My wife and I watched Cocaine Bear (2023), which delightfully delivered on the title/premise, in a way another title/premise movie Snakes on a Plane could not. Silly, gory fun.
With Fast X coming soon I find it’s time to revisit the convoluted soap opera that is the Fast & Furious franchise. I’ve seen the first five films enough to have them down, but once we start introducing John Cena and Charlize Theron I find my memories a bit hazy. So Fast & Furious 6 through 9 are on the docket so I’m all prepped for the podcast on Fast X!

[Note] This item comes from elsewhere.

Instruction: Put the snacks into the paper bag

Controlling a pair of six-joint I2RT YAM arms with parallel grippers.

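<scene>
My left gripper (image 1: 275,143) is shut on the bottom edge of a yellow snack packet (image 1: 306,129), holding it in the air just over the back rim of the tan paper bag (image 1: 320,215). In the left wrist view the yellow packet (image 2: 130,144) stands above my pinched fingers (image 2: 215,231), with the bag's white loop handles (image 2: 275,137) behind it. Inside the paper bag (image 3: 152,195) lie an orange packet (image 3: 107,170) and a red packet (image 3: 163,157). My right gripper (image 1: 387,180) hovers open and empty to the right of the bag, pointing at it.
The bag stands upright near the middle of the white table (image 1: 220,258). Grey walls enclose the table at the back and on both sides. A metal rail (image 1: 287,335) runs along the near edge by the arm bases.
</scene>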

Like Arnie, I’m going back to one of my favorite franchises to prepare myself for Fast X. At this point, there’s not much more for me to discover — I’ve seen these 10 movies (I count Hobbs & Shaw) so many times I can repeat the dialogue and all that, but when I returned to 2001’s The Fast and the Furious last night, I was surprised by certain things that just don’t hold up. Okay, mainly one thing: the music. The first Fast is a reflection of a musical era that I don’t see swinging back around anytime soon. Ja Rule? All those Murder Inc. tracks? The franchise was quick to abandon Ja and friends after the first one, although “Put It On Me” still bangs. What about that “Watch Your Back” song from the scene where Brian and Vince throw down? No, no, not then, not ever. The worst song in the series. There’s an R. Kelly track in there, and it was alright back in the day. What about Limp Bizkit’s “Rollin'” — sorry, “Rollin’ (Urban Assault Vehicle)” — as your theme song? What the hell is Urban Assault Vehicle? The one artist I loved during that era was BT, who did the score, and even those “techno” sounds aren’t reflective of what the franchise has become. It worked then, but none of the music in this movie aged well. Sorry, this became more of a rant than a review. Bottom line: The Fast and the Furious is a classic that deserves all of our love. The soundtrack does not.
I watched an obscure ‘80s caper comedy that takes place on a train named Finders Keepers (1984), which despite a good cast featuring Michael O’Keefe, Beverly D’Angelo and Louis Gossett Jr, plods along for nearly an hour without a single laugh or interesting scene. But eventually Brian Dennehy and a super young Jim Carrey (in one of his earliest roles) show up, are both absolutely hilarious and give this somewhat of a pulse. But it’s too little, too late and overall this is a forgettable dud.
Over the past week, I finished off the third and final season of Dead to Me. The first two seasons of the show had a murder-mystery at the center of it, propelling each season forward as the characters and the audience progressed toward a final reveal. But in this third season, there is no murder, no big mystery, and no thrilling tension. Instead, this season is all about tragic drama and how a strong female friendship between Christina Applegate and Linda Cardellini can help them survive and thrive. In a lot of ways, the show mirrors Applegate’s real-world battles with multiple sclerosis, and you can see the effects on her in the show itself. The lack of a real mystery makes this season a bit lesser than the first two seasons, but the tearjerking is still real. And with this probably being Applegate’s last acting role, this is a worthwhile watch in the end.